PROBLEM DESCRIPTION: When "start" occurs in a line of the material, copy that line.

INFORMATION SHOWN:
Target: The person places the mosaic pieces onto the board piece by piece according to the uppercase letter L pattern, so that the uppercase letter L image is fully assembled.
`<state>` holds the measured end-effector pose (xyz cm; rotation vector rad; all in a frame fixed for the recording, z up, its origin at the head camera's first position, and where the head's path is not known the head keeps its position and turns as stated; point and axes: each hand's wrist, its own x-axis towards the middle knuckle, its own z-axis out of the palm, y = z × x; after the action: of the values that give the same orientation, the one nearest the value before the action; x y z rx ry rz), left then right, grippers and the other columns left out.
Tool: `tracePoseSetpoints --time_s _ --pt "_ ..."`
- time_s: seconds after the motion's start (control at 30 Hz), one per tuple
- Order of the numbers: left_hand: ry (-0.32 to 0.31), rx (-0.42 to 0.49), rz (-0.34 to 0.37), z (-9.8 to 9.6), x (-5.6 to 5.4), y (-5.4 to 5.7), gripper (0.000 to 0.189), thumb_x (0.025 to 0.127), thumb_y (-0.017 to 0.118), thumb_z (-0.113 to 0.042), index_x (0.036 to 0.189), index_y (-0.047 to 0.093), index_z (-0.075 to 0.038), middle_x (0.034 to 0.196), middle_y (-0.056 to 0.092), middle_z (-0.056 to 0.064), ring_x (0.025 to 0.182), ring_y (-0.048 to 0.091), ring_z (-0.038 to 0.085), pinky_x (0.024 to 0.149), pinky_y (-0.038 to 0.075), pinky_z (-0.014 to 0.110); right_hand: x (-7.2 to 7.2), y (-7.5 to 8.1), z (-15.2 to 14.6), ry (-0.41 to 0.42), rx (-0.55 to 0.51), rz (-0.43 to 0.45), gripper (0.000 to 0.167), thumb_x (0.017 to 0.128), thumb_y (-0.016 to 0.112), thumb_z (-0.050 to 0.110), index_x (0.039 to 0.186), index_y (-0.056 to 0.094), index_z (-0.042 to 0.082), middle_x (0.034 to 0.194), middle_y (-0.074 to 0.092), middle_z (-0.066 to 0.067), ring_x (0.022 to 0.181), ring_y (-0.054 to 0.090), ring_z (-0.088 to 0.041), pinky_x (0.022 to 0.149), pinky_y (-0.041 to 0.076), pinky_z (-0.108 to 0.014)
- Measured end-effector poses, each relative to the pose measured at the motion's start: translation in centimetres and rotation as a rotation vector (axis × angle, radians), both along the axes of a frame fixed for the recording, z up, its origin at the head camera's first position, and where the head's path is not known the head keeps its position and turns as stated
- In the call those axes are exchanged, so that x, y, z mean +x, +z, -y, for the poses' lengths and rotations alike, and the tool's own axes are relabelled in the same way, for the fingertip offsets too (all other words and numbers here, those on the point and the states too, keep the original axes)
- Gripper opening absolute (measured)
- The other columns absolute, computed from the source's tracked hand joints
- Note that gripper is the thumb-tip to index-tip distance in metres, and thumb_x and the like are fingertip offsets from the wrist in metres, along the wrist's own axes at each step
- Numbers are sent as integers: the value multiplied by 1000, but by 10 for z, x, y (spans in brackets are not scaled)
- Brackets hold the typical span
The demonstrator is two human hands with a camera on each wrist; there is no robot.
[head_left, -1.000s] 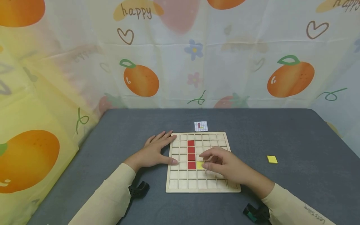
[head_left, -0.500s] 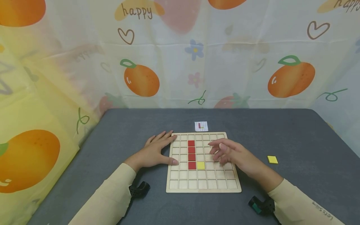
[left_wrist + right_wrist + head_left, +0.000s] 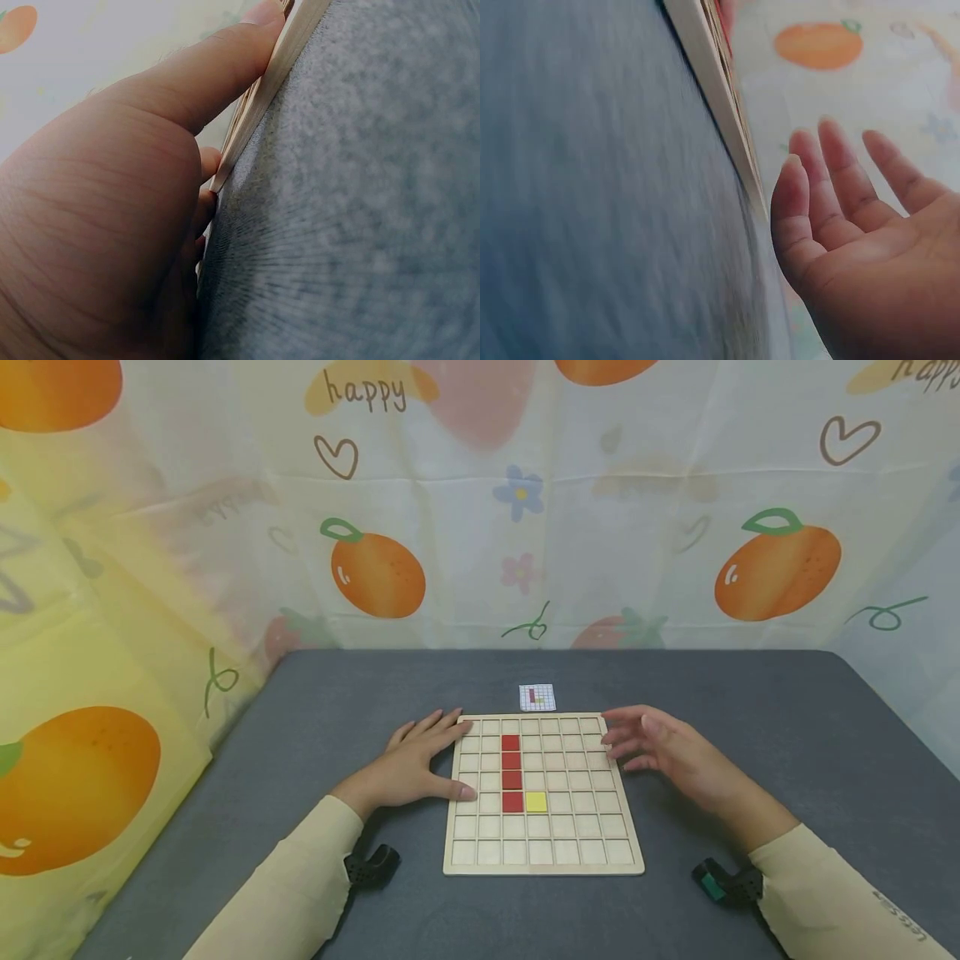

WRITTEN SOLUTION:
- time_s: seconds after the motion's start (control at 30 Hz), one per tuple
- Measured end-effector poses, each relative to the pose measured at the motion's start: translation in centimetres and rotation as a rotation vector (axis × angle, radians), both along the axes of a frame fixed for the recording, z up, its origin at the head camera's first position, and where the head's path is not known the head keeps its position and turns as stated

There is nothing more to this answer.